Your objective: When a line below contains the string "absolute", show that line.

Collected data:
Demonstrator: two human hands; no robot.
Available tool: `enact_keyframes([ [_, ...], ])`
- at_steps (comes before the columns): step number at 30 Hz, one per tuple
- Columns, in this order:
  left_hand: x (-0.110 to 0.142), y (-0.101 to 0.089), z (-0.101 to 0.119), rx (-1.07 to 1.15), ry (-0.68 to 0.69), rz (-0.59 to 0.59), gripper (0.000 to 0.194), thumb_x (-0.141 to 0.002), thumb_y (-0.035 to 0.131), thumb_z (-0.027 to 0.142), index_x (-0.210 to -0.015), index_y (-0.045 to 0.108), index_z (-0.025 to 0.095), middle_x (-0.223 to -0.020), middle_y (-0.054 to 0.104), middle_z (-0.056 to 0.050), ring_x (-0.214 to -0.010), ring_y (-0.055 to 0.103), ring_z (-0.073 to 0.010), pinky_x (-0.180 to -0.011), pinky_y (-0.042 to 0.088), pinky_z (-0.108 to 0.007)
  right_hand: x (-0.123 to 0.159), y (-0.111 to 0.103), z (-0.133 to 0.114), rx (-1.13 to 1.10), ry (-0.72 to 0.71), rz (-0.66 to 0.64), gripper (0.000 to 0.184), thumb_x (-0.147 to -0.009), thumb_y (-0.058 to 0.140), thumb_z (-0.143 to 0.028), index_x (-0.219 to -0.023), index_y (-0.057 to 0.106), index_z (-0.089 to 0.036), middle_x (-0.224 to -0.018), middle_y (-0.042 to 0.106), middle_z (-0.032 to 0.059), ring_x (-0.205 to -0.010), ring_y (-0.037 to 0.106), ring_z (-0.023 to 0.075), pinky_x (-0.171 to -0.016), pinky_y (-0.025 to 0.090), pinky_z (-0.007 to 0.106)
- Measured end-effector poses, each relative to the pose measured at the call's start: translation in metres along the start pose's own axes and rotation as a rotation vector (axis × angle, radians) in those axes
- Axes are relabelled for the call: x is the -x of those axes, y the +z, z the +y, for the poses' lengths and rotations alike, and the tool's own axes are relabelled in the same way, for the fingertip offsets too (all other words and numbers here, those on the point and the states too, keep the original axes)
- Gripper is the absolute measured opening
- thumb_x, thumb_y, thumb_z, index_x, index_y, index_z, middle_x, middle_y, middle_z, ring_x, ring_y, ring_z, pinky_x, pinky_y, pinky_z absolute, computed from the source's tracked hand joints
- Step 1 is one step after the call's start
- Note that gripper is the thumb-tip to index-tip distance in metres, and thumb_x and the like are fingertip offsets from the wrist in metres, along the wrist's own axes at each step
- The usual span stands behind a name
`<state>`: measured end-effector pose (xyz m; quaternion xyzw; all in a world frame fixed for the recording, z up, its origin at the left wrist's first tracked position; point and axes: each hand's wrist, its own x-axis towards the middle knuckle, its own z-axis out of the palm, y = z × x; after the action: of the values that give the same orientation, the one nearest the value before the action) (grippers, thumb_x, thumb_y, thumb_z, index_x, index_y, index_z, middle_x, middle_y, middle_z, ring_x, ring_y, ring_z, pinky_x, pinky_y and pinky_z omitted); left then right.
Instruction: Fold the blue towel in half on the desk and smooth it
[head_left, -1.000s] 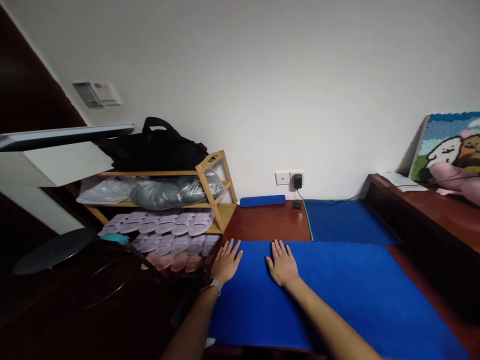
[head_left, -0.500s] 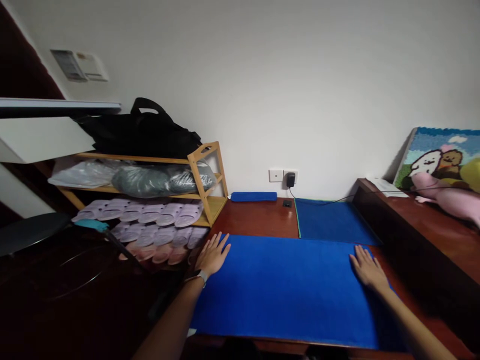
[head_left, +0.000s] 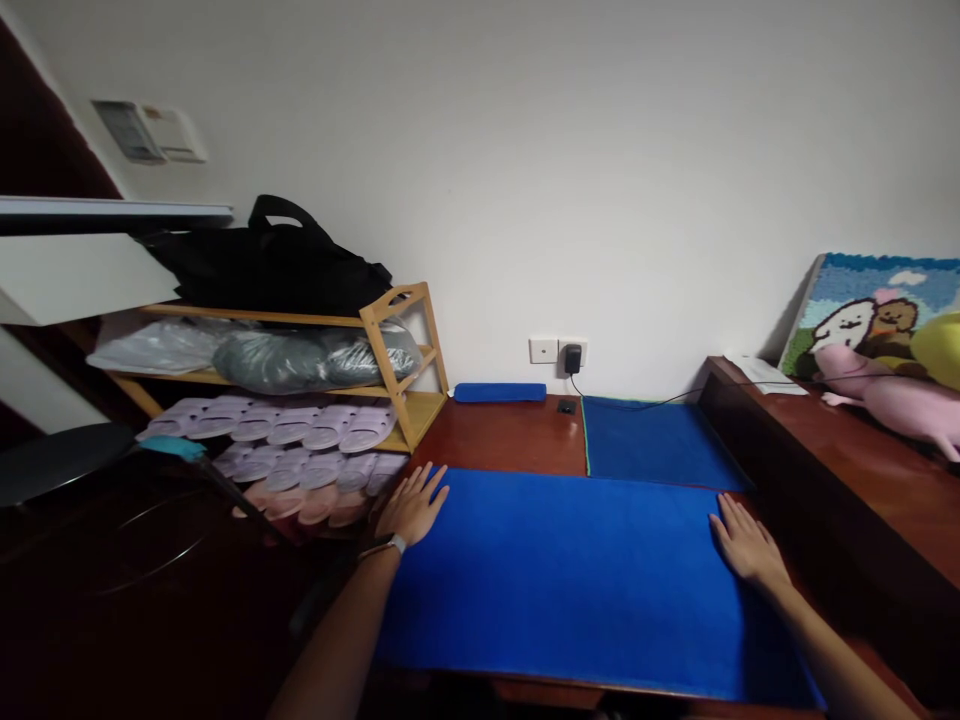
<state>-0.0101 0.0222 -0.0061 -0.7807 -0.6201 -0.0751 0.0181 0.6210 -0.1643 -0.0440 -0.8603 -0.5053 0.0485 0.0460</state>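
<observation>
A blue cloth (head_left: 570, 580) lies spread flat across the reddish-brown wooden table. My left hand (head_left: 412, 505) rests palm down with fingers spread at its far left corner, a watch on the wrist. At the far right corner, my right hand (head_left: 750, 540) lies flat with its fingers stretched out, touching the cloth's edge. Neither hand grips anything. Behind the spread cloth sits a darker blue cloth with a green edge (head_left: 660, 440), also flat. A folded or rolled blue cloth (head_left: 500, 393) lies against the wall.
On the left stands a wooden rack (head_left: 424, 420) with slippers (head_left: 367, 425), plastic-wrapped items and a black bag (head_left: 277, 265). A black plug (head_left: 572, 358) with a cable is in the wall socket. A raised wooden ledge (head_left: 832, 430) on the right bears a pink plush toy (head_left: 892, 395) and a picture.
My right hand has slid a little to the right along the cloth's edge. My left hand has shifted slightly left. The whole view has turned a little to the right.
</observation>
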Motion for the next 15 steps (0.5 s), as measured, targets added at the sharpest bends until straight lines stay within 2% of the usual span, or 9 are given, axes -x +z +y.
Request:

Answer area:
- Gripper is the absolute measured opening
- thumb_x, thumb_y, thumb_z, index_x, index_y, index_z, middle_x, middle_y, middle_z, ring_x, ring_y, ring_z, pinky_x, pinky_y, pinky_z absolute, computed from the source's tracked hand joints

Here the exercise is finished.